For these reasons, a storage solution following the NoSQL specifications has been employed in this work. Several types of NoSQL databases can be chosen⁵¹ like for instance MongoDB, CouchDB or ArangoDB. This choice should be based on the specific requirements of the project. MongoDB is known for its flexibility and scalability, CouchDB emphasizes eventual consistency and simplicity, and ArangoDB excels in handling multiple data models, including graph data. Each database has its own strengths. In our case, MongoDB has been used for storing the filtered and preprocessed data as well as the results obtained by the Data Mining algorithm. MongoDB⁵² enables to store a data structure with a dynamic schema similar to JSON. This is extremely useful when data have to be used by different programs and for different purposes. Additionally, NoSQL specification enables a fast retrieval of results by imposing different criteria according to the fields of the database schema. For instance, we may want to retrieve all association rules obtained using data from a specific time period; or rank the obtained associations with a support higher than a specified value; or retrieve only those associations that contain in the antecedent a particular sensor; etc. For the information exchange among different modules of the Building Energy Management System (BEMS) the JSON (JavaScript Object Notation) format was employed facilitating, for instance, the retrieval of results for their later visualization or for their use in the decision making module (see Fig. 2).

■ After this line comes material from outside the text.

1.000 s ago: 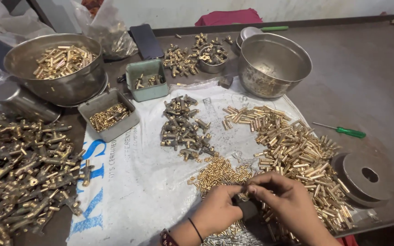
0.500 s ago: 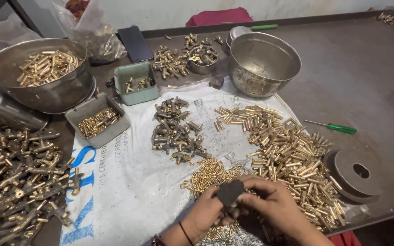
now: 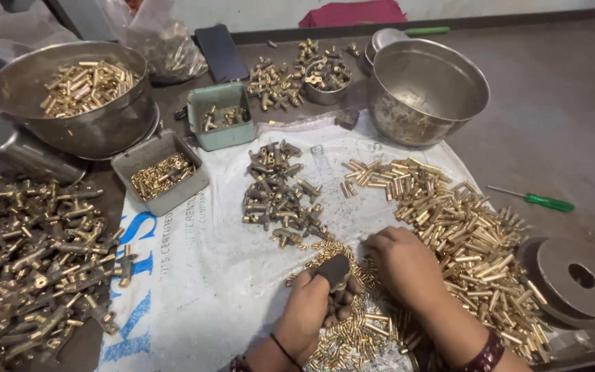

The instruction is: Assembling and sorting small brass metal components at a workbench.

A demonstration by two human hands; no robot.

The following sections explain in more detail each of the steps of the process.

Data selection and preprocessing from IoT architecture

Continuous streams of raw data are generated by an array of meters and sensors distributed throughout the building. This deluge of information is effectively harnessed and managed by the Building Management System (BMS), which plays a pivotal role in handling this massive data influx. Serving as the central nexus, the BMS not only collects but also efficiently stores and organizes the data stemming from the myriad sensors and meters integrated within the building’s infrastructure. This dynamic synergy of big data and real-time streaming data empowers the BMS to optimize building operations with precision and agility.

The collected data sets are truly diverse, stemming from a wide array of sources within the building’s ecosystem. These sources include electrical meters, temperature sensors, humidity sensors, heating and cooling systems, water meters, and more. The sheer diversity of these data sources means that the information they provide can vary significantly in format, structure, and content.

In order to harness the full potential of this data for any meaningful analysis, a preliminary stage of preprocessing is necessary. This preprocessing step involves cleaning, structuring, and transforming the raw data into a consistent and coherent format that can be utilized effectively with a variety of data mining techniques. Essentially, it is about preparing the data so that it becomes a valuable resource for extracting insights, patterns, and knowledge that can drive informed decisions and optimizations within the building’s management and operation.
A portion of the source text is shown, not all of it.